KABUL, Afghanistan: Afghan and international forces had killed more civilians than insurgents in the first three months of the year, the UN announced Wednesday, the first time the deaths caused by the government and its allies exceeded their enemies.
Still it was insurgents who were responsible for the majority of dead and wounded civilians combined, according to the UN Assistance Mission in Afghanistan’s report, which was released in Kabul.
The report said 1,773 civilians were hurt or died in the first three months, which is a significant drop from the same period last year when 2,305 civilians were killed or wounded. Last year, many brutal suicide bombings were blamed for the high casualties.
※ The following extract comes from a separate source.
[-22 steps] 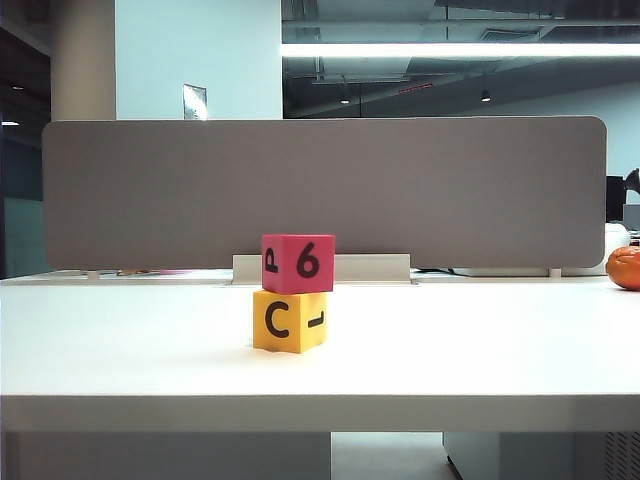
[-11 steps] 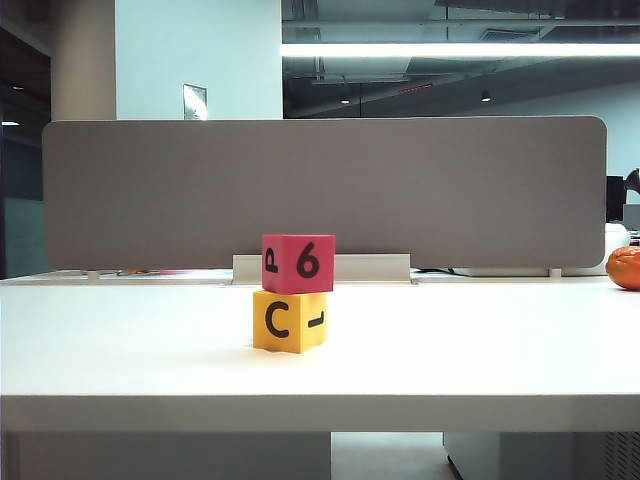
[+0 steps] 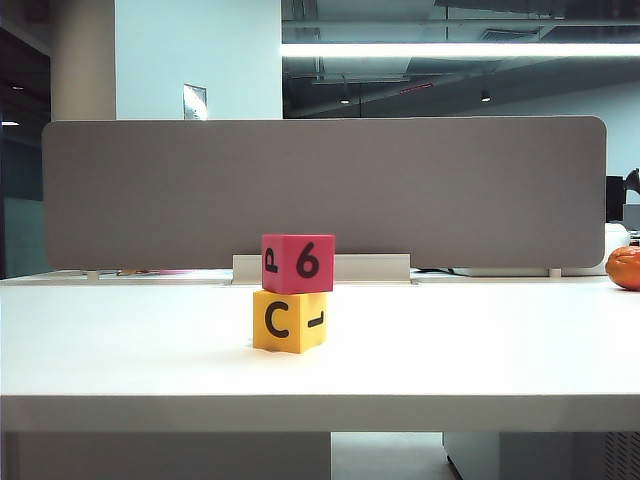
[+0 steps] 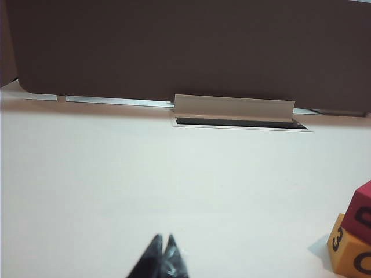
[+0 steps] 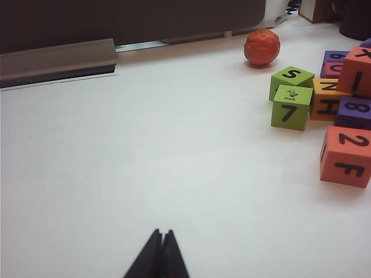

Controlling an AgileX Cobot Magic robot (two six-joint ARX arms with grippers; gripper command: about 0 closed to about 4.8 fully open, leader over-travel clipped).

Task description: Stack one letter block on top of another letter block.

Between Jan. 1 and March 31, the report said 581 civilians were killed and 1,192 were hurt. While insurgents caused a significant majority of the injuries, it was pro-government forces, including NATO, whch killed the majority of civilians. They were responsible for 305 civilian deaths, nearly half of them in airstrikes. The other heavy death toll took place during searches, according to the report.
At the same time, the government and international forces injured 303 civilians, compared to insurgent attacks that injured 736, the report said.
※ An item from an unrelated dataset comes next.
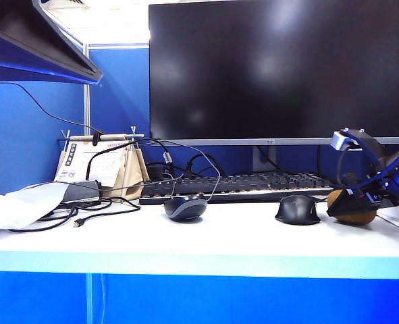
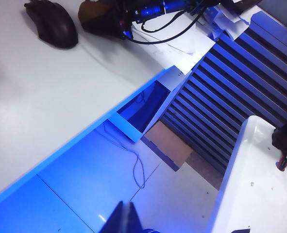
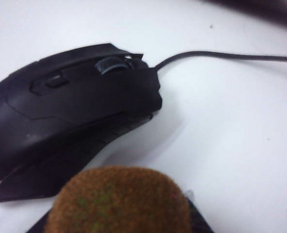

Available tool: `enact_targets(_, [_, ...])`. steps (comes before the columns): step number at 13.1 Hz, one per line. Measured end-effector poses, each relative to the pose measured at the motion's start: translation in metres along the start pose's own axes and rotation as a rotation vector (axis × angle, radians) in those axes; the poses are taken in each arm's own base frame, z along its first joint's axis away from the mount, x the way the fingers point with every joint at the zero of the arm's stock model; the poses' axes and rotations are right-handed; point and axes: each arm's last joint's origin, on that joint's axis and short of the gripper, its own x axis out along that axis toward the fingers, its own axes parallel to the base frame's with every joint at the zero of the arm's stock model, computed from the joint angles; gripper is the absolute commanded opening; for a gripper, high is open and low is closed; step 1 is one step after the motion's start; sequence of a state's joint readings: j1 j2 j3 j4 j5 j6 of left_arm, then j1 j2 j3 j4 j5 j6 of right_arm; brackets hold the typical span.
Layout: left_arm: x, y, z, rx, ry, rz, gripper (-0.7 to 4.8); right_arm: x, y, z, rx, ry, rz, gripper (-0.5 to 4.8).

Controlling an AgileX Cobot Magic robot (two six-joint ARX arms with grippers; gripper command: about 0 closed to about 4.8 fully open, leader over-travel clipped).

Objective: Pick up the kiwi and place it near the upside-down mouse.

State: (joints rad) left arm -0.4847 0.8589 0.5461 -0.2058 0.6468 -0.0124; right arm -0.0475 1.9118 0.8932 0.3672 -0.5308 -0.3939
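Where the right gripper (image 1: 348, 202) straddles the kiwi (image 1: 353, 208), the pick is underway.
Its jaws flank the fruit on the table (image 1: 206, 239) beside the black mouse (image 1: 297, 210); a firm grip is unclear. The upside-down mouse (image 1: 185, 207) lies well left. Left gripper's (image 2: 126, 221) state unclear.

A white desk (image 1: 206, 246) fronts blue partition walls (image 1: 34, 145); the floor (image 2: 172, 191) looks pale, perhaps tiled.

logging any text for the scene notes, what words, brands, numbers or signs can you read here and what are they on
"HSD", reading sideways, on the monitor bezel at its right edge.
Print on the paper cards on the stand behind the cables: too small to read.
A small mark on the monitor's lower bezel: too small to read.
Black mouse, kiwi: no text visible.
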Motion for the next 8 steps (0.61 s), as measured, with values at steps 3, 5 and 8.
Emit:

It’s the first time since 2009, when the UN began compiling statistics on civilian casualties, that the deaths as a result of actions by the government and its allies exceeded their enemies.
Most of the deaths were the result of aerial attacks, which were most often carried out by international forces. While the report does not identify the United States, it is the US that carries out airstrikes when called in to assist Afghan forces. It also follows a trend reported in last year’s UN annual report on civilian casualties, which showed a dramatic hike in civilian deaths by pro-government forces including more than 1,000 civilian casualties from airstrikes, the highest since the UN began keeping track 10 years ago.
In September last year, Masih Rahman’s entire family of 11 __ his wife, four daughters, three sons and four nephews __ were killed when a bomb flattened their home in Mullah Hafiz village in the Jaghatu district of Afghanistan’s central Maidan Wardak province.
“It’s not just my family, there are dozens of families just like mine who have been lost in bombings,” he said in an interview on Tuesday.
Rahman was working in Iran when he was told his entire family had been killed in an airstrike on his village, which is controlled by the Taliban. Rahman has sought redress from the United Nations. He has taken his case to Afghanistan’s Independent Human Rights Commission, which put out its own report on civilian casualties on Tuesday.
In that report, the commission said 11,212 civilians were hurt or wounded between March 31, 2018, and March 31 this year. In just the last 10 years of Afghanistan’s 17-year war, the commission said 75,316 Afghan civilians had died.
“A shocking number of civilians continue to be killed and maimed each day,” said Tadamichi Yamamoto, the UN secretary-general’s special representative for Afghanistan.
He said that anti-government elements need to stop deliberately targeting civilians and using improvised bombs, which cause indiscriminate harm, while pro-government forces are called upon “to take immediate measures to mitigate the rising death toll and suffering caused by airstrikes and search operations.”